Thus, according to the process of the present invention or with the help of the reagent according to the present invention, it is possible selectively to reduce the oxygen molecule to definite reduction products. Without having to fear disturbing side effects, the action of the individual oxygen reduction products on various substances, enzymatic systems or the like can, therefore, be observed. In this way, questions regarding the differential toxicity of the individual oxygen reduction products or the sensitivity of various biological materials towards the oxygen reduction products can be selectively investigated. For this purpose, the samples to be investigated are mixed with a test mixture which, besides NAD(P)H, contains an NAD(P)H-dependent, non-autoxidisable diaphorase and an autoxidisable redox partner for the production of superoxide, hydrogen peroxide or a hydroxyl radical, as well as optionally also an appropriate buffer system. The effect which is brought about by the oxygen reduction product produced can be analysed by the usual methods known to the expert.
In principle, in this way it is possible to measure the most varied reaction partners in such reactions in which the reduced oxygen species appears as a reaction partner or which are induced or catalysed by the reduced oxygen species. There is here mentioned, by way of example, the oxidation of hydroxylamine to nitrite ions by superoxide. Since this oxidation reaction proceeds stoichiometrically, the superoxide-providing system according to the present invention can be used for the determination of hydroxylamine. The nitrite ions formed by the oxidation of hydroxylamine are, for this purpose, determined by the conventional methods.
Various antibiotics, drugs, for example adriamycin, bleomycin and nitrofurantoin, and xenobiotics, for example herbicides and insecticides, are potential autoxidisable redox partners for a one-, two- or three-electron reduction of the oxygen according to the principle of the present invention. With the help of the process according to the present invention, it is possible to investigate the action of a particular drug or of a particular antibiotic on the oxygen reduction. For this purpose, a test system which contains NAD(P)H and an NAD(P)H-dependent, non-autoxidisable diaphorase and the substance to be investigated is brought into contact with oxygen. The resultant oxygen reduction product is determined by conventional processes. Thus, for example, with the help of hydroxylamine, it is possible to test whether superoxide has been formed. Nitrite ions possibly obtained by the oxidation of hydroxylamine can be measured by conventional methods.
For the detection of possibly formed hydrogen peroxide, there are available numerous known methods of determination. Trinder's reaction in its many known variants has proved to be especially suitable for this purpose.

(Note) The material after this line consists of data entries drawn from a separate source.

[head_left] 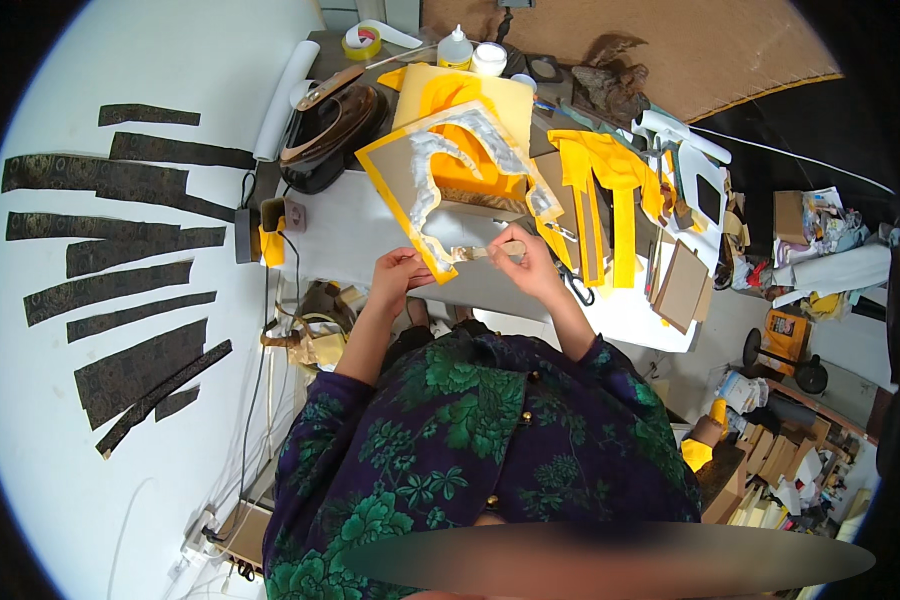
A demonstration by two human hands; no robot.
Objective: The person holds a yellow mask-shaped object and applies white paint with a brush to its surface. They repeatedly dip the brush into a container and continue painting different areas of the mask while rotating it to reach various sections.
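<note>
Hands meet at the near edge of the worktop (370,240), directly above my dark floral sleeves. My left hand (398,272) is closed, fingertips pinched on the lower corner of the yellow-bordered panel (410,170). My right hand (522,258) is also closed, pinching a narrow pale strip (478,252) that runs between the two hands along the panel's near edge. The panel lies tilted on the worktop, its grey face carrying a curled white-and-silver shape (450,150); a second yellow sheet (470,100) lies under it, further from me.

Position of surrounding items:
- Yellow fabric strips (610,190) hang just right of the panel, with brown card pieces (682,285) beside them.
- A dark iron (335,125) sits at the worktop's left end; a white roll (288,98) lies just beyond it.
- A tape roll (362,42), a clear bottle (455,50) and a white jar (488,58) stand along the far edge.
- Dark patterned strips (120,290) lie in rows on the white surface (90,450) well to my left.
- Clutter of boxes and paper fills the floor at lower right; I cannot tell the individual items.
</note>
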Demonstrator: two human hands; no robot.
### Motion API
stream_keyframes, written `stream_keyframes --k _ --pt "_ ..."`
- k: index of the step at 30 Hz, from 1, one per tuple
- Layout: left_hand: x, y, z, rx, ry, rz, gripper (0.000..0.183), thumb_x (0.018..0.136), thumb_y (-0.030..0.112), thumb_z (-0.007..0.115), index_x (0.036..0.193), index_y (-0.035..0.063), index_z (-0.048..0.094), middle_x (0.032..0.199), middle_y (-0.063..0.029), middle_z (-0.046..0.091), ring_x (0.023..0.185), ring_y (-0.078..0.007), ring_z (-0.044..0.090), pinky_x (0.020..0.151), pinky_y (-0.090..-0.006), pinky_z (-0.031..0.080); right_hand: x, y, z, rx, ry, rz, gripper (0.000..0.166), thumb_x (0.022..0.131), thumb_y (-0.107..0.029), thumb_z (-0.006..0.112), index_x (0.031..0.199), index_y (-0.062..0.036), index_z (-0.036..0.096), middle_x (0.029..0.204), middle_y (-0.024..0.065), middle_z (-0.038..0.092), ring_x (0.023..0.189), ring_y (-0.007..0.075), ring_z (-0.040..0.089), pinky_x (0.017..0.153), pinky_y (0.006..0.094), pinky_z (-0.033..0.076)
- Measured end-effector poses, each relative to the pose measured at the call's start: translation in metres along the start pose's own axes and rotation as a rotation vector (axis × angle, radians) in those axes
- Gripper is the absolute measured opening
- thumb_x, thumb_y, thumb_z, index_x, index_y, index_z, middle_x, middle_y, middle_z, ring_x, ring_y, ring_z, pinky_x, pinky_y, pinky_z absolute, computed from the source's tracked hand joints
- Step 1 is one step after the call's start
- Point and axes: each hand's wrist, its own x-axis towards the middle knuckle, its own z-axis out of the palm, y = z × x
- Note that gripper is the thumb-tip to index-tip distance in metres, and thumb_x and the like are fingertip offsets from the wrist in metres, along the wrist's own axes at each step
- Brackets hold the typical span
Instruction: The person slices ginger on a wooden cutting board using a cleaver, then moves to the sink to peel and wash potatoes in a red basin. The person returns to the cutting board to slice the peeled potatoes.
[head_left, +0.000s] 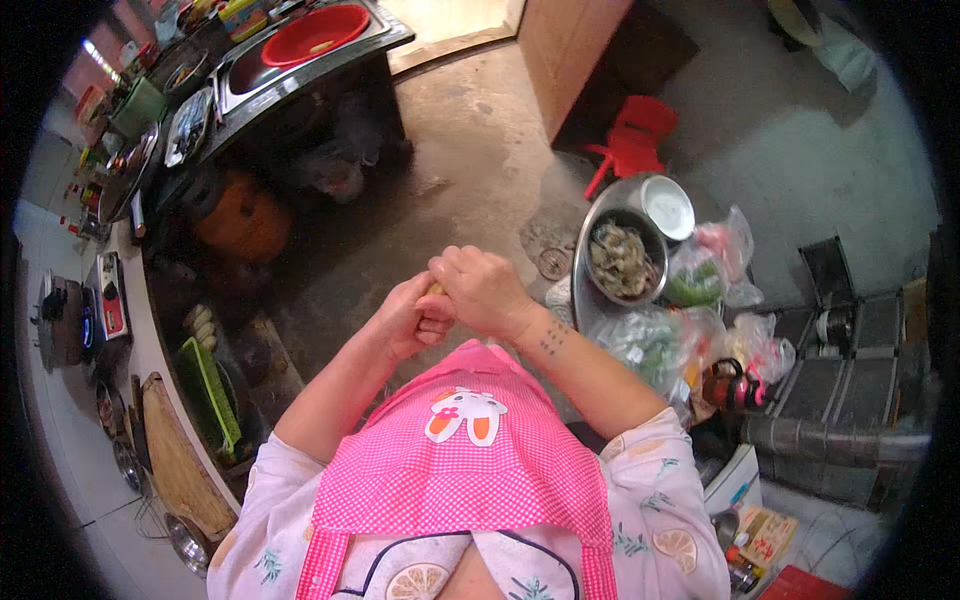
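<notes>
Both hands meet in front of the pink checked apron (465, 465), which bears a rabbit patch. Fingers of my left hand (411, 319) are curled around a small yellowish piece (436, 289), most of it hidden. My right hand (484, 289) closes over the same piece from the other side, knuckles up. What the piece is, I cannot tell. To the right, a metal bowl (626, 259) of greyish, wet-looking food sits on a round metal tray or tabletop (583, 262), beside a white bowl (667, 206).
Plastic bags of vegetables (645, 349) crowd the right side, near a red plastic chair (641, 135). On the left counter are a wooden cutting board (180, 457) and a pot (60, 319) at a lit gas stove (111, 296). A red basin (315, 37) rests over the sink (247, 79).
</notes>
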Motion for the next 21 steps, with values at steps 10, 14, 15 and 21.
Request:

The test solution can be investigated for possibly formed hydroxyl radicals with the help of methionine, the ethylene formed in the case of this known test being determined gas chromatographically. The possibility of selectively producing superoxide in a one-electron step with an NAD(P)H-dependent, non-autoxidisable diaphorase and an appropriate autoxidisable redox partner also leads to a selective detection of superoxide dismutase. Superoxide dismutase (SOD) catalyses the following reaction:
2O.sub.2.sup.- +2H.sup.+ .revreaction.H.sub.2 O.sub.2 +O.sub.2
Superoxide dismutase determinations generally depend upon the following principle: a superoxide-yielding reaction is coupled with two superoxide-consuming reactions, one of the superoxide-consuming reactions being an indicator reaction and the other superoxide-consuming reaction being a superoxide dismutase reaction. Consequently, the superoxide dismutase reaction competes with the indicator reaction for the superoxide molecules present. Consequently, the more superoxide dismutase is present in the test solution, the more is the indicator reaction inhibited. A survey of the at present most common superoxide dismutase determinations is given in the article "Superoxide dismutase assays: A review of methodology" from "Superoxide and superoxide dismutases" by A. M. Michelson, J. M. McCord and I. Fridovich, pub. Academic Press, New York, 1977.

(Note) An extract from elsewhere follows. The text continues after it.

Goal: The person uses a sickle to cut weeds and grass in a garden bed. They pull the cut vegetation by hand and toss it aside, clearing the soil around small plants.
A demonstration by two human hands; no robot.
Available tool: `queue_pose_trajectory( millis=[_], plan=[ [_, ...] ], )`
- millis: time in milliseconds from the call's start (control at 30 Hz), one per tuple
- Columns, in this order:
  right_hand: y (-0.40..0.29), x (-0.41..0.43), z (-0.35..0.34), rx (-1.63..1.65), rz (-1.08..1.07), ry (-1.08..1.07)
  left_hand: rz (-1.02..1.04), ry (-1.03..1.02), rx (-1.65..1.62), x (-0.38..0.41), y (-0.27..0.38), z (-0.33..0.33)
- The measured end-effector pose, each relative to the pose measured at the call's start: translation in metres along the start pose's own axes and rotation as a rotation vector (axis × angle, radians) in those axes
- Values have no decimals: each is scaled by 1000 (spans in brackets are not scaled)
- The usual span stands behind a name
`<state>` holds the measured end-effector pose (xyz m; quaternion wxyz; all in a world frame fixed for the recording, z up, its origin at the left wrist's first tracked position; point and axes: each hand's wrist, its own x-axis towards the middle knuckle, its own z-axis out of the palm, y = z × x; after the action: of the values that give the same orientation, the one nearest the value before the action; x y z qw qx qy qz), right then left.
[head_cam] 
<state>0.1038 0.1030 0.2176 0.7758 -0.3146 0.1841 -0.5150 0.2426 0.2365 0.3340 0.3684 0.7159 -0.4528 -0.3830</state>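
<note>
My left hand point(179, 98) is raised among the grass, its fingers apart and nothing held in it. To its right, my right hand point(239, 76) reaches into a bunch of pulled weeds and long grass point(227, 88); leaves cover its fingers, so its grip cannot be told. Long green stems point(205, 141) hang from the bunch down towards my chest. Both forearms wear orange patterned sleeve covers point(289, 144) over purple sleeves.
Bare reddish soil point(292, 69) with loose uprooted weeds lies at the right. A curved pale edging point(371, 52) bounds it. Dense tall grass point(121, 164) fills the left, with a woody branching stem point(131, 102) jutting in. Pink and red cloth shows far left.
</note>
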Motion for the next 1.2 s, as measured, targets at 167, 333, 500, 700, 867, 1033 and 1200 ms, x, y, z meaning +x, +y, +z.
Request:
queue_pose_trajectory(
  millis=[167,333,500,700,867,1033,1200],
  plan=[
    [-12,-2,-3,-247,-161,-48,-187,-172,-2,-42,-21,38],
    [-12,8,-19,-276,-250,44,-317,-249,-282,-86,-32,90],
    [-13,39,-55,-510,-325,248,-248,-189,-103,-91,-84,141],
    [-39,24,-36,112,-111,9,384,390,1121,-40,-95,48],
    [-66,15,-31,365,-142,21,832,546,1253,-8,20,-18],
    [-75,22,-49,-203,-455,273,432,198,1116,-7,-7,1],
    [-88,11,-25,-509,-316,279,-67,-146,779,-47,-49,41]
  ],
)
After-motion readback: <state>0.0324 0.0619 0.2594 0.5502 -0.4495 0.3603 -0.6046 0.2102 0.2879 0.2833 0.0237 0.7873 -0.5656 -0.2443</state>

As superoxide-yielding reaction, in the case of the at present most frequently used superoxide dismutase test, there is employed the xanthine oxidase reaction. As already mentioned, the xanthine oxidase reaction gives superoxide non-specifically but the side reactions also form hydrogen peroxide and the hydroxyl radical. The superoxide dismutase determination is thereby considerably disturbed. As indicator reaction there is usually used the cytochrome reduction test, the so-called adrenaline test or the nitro blue tetrazolium test. These multi-component systems also give rise to considerable difficulties if various reduced oxygen species occur simultaneously. Furthermore, in the case of multi-component systems, there is to be reckoned with an undesired but always measurable additional catalysis by non-specific bound transition metal ions, for example iron and copper.
If superoxide produced in the manner according to the present invention is used for the determination of superoxide dismutase, then a disturbance-free test is obtained. As indicator reaction, any known indicator reaction can be coupled. For the determination of superoxide dismutase, there has proved to be especially useful the combination of the superoxide-yielding reaction according to the present invention with the hydroxylamine test, hydroxylamine hereby being oxidised to nitrite ions by the resultant superoxide which, after diazotisation and subsequent azo coupling, can be measured photometrically.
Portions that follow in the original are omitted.